Integer (computer science)
The integral data types (so called because they are most frequently used to represent integers) of computing generally consist of some number of bits (usually a power of two) treated as a unit of storage or manipulation. Bit is derived from the term Binary digIT, and represents the fundamental unit of computer storage--0 or 1, on or off. Everything else is just a bunch-o-bits.

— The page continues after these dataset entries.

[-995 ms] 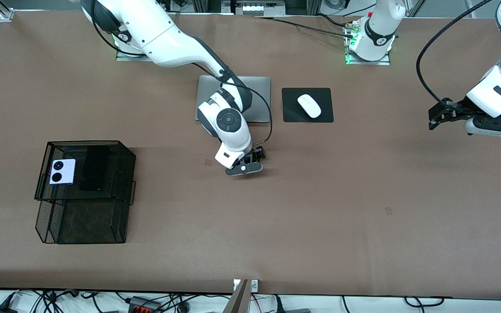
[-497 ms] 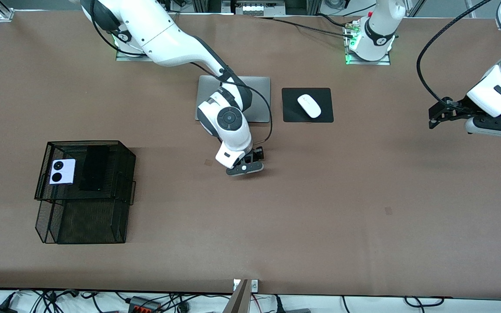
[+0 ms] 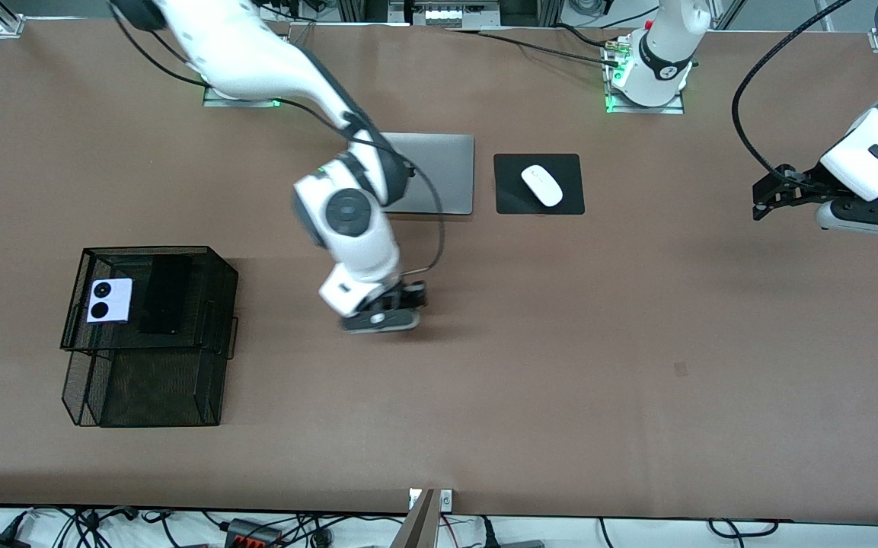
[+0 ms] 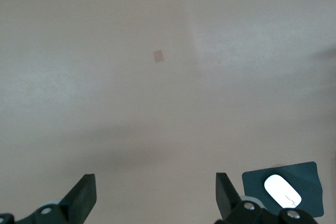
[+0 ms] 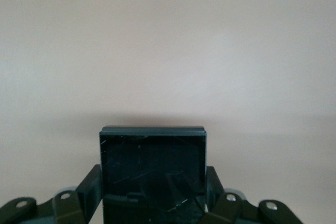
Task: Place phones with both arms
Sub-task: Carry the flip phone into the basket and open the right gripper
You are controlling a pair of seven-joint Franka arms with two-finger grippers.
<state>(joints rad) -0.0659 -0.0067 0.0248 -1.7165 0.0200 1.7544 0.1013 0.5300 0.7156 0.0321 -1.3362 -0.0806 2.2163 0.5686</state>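
Observation:
My right gripper [image 3: 380, 316] is over the bare middle of the table. In the right wrist view the right gripper [image 5: 152, 174] is shut on the small squarish black phone [image 5: 152, 156], one finger on each side edge. The white phone with two black circles [image 3: 110, 300] and the long black slab phone [image 3: 165, 294] lie side by side in the upper tier of a black mesh tray [image 3: 221, 262]. My left gripper [image 3: 760, 202] waits over the left arm's end of the table; in the left wrist view the left gripper [image 4: 154, 182] is open and empty.
The mesh tray's lower tier [image 3: 149, 396] sticks out nearer to the front camera. A silver laptop [image 3: 442, 175] lies near the bases, beside a black pad [image 3: 511, 199] with a white mouse [image 3: 542, 185]. The mouse also shows in the left wrist view [image 4: 282, 191].
My right arm has swung toward the mesh tray with the small black phone in its gripper. The left arm has barely moved.

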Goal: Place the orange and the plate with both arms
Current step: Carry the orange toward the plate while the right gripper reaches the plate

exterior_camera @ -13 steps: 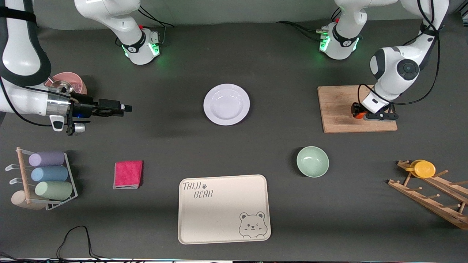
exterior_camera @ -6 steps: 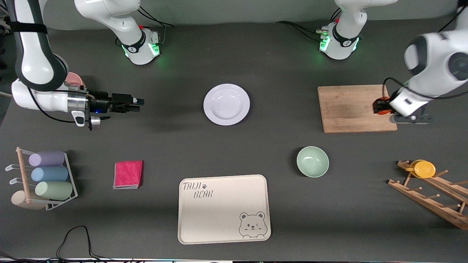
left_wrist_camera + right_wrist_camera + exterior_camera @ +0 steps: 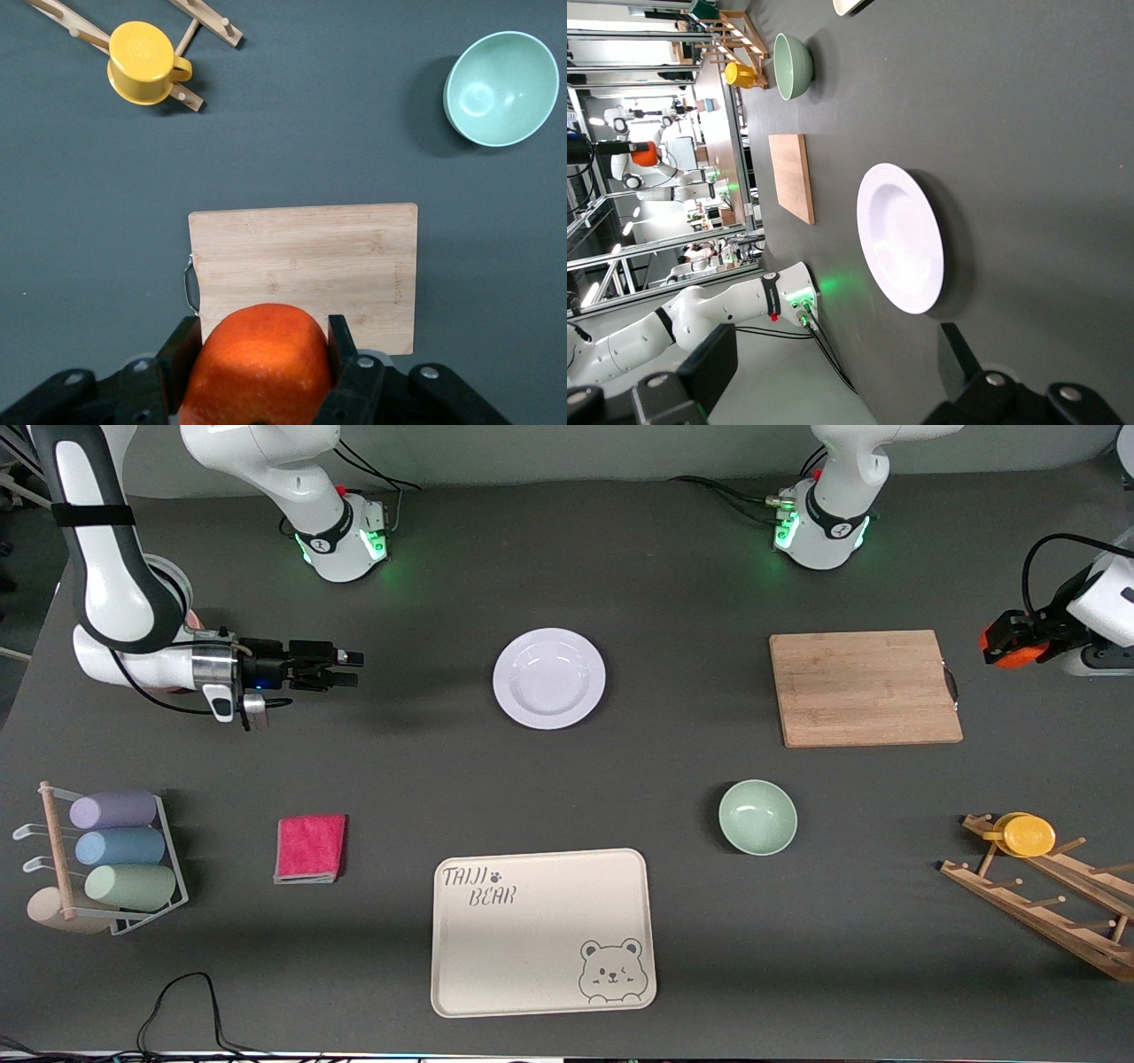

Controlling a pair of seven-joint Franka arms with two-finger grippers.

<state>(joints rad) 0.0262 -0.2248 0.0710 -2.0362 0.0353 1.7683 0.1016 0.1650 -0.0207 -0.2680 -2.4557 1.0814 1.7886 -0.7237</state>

The table below lists data types recognized by common processors. Additional data types, such as bit-fields and extended-precision integers, found in high level programming languages are not discussed here. Following the table are additional usage notes, then details on number representation.
See also: real data type
bits | name | comments | |
1 | bit | status, Boolean flag | |
4 | nibble, nybble | humorously derived half a byte; usually a single BCD digit | |
8 | byte, octet | small integers, characters | |
16 | word | larger integers, pointers | |
32 | longword | usually shortened to long; larger integers, pointers | |
64 | quadword, long long | larger integers, pointers | |
80 | tenbyte | Intel-specific, probably should be in floating point article? | |
128 | octword | VMS internal date/time format | |
In addition to their interpretation as sizes of numerical values, three terms (bit, byte, and word) have other common usages. In particular, word was originally used to indicate the "most efficient size" of data for a processor--typically the size of its internal registers. Thus various families, or different models within families, of processors had different-sized words-- 8-, 12-, 16-, 32-, 36-, 60- and 64-bit words have all been used. Machines also exist with 9-bit words, and may use the term "byte" for them.
The term "octet" can be used for more clarity, and always refers to eight bits.
Popular usage has narrowed (sorry) the usual meaning of word to 16-bits, unless the context indicates
otherwise. The other terms are typically used only when the content is to be interpreted numerically.
Telecommunications or network traffic volume is usually described in terms of bits per second. For example, a 56Kb modem is capable of transferring data at 56 kilobits/second; Ethernet transfers data at speeds ranging from 10 megabits/second to 1000 megabits/second.
A byte, usually called an octet in a networking context, is used to specify the size or amount of computer memory or storage, regardless of the type of data represented. For example, a 50 byte text string, 100 KB (kilobytes) files, 128 MB (megabytes) of RAM, or 30 GB (gigabytes) of disk storage.
Pointer is a generic term used to indicate an integral value (or a structure thereof) that is used to specify ("point to") a location (address) in memory.
complement, one's-complement, two's-complement
Complementing a binary number simply means changing all the 0s to 1s and all the 1s to 0s,
nothing more.
A byte, holding 8 bits, can represent the values 00000000 (0) to 11111111 (25510), if all bits
are used to represent the magnitude of the number. This is called an unsigned integer.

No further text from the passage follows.